__Task details__: Everything in the listing except the pictures should be written out exactly.

__Supplied data__:
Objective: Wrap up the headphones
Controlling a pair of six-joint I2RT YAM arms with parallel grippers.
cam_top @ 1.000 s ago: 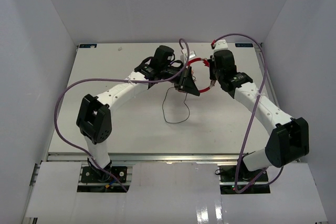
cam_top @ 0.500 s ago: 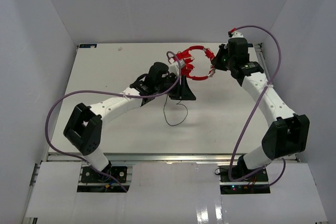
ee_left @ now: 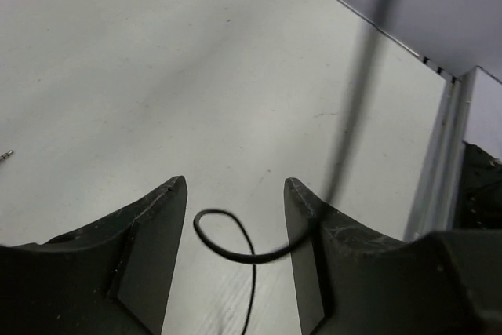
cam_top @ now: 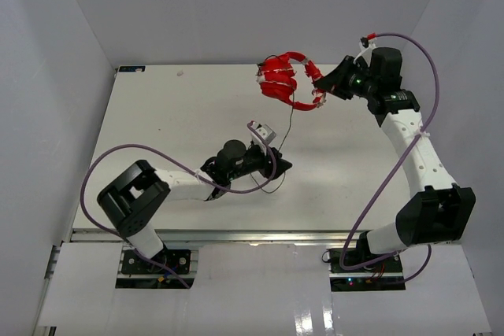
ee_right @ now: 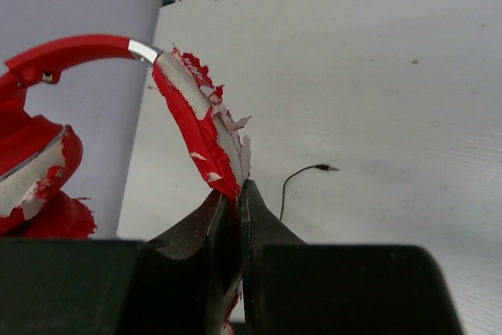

__Response area__:
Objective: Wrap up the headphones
Controlling a pair of six-joint I2RT YAM arms with parallel grippers.
cam_top @ 1.000 s ago: 
cam_top @ 0.500 s ago: 
ee_left @ now: 
cam_top @ now: 
ee_right @ now: 

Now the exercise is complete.